3) Let's take an analogy. let's assume in US is a space (3 dimension) and people are stars. We have to find where the population density is more. NY is one cluster, LA is another cluster. Bay area is 3rd cluster and similary we have more clusters. Out of these we have to find the densely populated location. Of course the obvious answer is NY city. Of course we don't know the answer how do we calculate.
4) Read first 10 rows from the fille ( because we assume our K is 10) and make them as centroid.
5) Read rows from 1 to 100000 and for each row find closest centroid.
6) Assume we randomly select centroid to find densely populated location. Assume we selected 10 location in kansas state (because they are in the middle of US) and we calculate distance between each person to all the 10 location. Find the min distance and assign that person to that centroid.
7) Once we assign all the points/person to the centroid , recalculate the centroid.
8) Each centroid has some points/person assigned to them. Recalculate the centroid for x,y,z using ((x1+x2+x3+...+xn)/n
This is the new centroid. After this step the centroids are moved to different direction and they are scattered.

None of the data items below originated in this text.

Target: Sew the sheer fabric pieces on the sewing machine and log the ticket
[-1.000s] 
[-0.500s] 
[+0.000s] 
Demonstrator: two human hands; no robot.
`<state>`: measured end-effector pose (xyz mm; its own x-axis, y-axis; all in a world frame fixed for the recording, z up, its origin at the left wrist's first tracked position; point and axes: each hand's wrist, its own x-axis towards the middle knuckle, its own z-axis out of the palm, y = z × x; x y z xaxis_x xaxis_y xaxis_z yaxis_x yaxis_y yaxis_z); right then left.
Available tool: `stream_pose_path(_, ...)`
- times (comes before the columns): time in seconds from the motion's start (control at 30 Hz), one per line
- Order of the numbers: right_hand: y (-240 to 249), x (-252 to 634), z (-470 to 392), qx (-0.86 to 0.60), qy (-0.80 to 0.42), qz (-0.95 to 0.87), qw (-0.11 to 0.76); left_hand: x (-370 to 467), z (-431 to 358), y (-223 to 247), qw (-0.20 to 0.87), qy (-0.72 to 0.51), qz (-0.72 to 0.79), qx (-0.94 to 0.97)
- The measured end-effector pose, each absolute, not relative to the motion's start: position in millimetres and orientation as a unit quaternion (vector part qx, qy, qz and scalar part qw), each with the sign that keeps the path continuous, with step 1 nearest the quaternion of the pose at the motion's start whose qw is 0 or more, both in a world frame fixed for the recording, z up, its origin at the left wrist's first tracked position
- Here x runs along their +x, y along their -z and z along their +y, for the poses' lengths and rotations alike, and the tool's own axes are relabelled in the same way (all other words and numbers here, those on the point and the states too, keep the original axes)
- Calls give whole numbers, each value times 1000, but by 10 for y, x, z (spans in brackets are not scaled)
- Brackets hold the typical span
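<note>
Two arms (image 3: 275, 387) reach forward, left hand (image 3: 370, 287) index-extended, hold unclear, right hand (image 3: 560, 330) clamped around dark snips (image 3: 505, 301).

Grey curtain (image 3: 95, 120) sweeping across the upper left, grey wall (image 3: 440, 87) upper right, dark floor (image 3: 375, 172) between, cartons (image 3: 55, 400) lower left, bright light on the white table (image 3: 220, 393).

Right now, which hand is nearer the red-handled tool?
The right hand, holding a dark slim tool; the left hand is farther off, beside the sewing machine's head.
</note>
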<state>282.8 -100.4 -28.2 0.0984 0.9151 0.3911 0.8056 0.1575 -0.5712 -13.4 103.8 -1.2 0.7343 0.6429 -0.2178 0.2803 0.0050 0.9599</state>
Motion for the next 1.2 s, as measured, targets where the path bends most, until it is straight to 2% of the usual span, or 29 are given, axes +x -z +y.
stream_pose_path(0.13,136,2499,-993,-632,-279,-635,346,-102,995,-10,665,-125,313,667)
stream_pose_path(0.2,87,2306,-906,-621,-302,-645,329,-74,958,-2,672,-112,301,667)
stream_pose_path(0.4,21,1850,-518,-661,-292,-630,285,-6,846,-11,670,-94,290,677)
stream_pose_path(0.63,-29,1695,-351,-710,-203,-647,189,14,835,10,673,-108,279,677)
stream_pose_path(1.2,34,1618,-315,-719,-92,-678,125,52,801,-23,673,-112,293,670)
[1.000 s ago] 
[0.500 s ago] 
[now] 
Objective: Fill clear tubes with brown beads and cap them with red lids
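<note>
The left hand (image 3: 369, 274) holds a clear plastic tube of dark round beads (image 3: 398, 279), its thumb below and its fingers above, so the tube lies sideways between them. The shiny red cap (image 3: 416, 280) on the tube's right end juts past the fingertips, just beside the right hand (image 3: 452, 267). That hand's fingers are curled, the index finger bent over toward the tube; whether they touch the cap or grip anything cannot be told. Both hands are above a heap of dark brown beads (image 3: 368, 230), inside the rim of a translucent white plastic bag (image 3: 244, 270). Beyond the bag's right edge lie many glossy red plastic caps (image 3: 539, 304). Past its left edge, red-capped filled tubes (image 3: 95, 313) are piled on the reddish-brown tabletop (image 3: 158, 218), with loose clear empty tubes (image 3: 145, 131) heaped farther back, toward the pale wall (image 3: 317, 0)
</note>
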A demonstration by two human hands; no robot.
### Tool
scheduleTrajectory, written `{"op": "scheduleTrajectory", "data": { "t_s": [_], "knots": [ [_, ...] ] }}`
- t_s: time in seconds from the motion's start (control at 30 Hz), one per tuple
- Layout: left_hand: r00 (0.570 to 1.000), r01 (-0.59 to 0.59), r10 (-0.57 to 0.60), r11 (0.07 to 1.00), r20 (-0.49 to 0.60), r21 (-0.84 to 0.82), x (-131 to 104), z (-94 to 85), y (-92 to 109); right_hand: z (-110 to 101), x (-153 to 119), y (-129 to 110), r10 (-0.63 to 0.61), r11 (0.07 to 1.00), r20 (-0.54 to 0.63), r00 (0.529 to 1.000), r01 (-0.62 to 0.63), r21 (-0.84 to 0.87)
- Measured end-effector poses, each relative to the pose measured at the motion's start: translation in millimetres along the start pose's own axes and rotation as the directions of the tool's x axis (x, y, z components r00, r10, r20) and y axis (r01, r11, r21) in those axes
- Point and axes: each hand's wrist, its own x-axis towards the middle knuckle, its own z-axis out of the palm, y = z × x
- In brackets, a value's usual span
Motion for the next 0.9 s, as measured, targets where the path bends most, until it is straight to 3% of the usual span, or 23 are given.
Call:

9) Continue the step 5,6,7,8 till the centroid is converged.
10) When I say converge centroid doesn't change much distance from previous runtime to current time and change is really insignificant.
11) While finding centroid for each point/person , maintaing a minheap structure for each cluster and this maintains informations about 100 closest point from the cluster.
12) For each cluster find distance between centroid to each point and sum them up.
13) After this step find the mindistance from the array and all the points belongs to that centroid/cluster are closest points.
- analog76 February 11, 2012Note : In some places I used generously data structure. I was more concentrating on finding the solution and implementation rather than best implementation. If you explain the stuff above in a normal way it takes more than 60 minutes and he would be more happy with solution.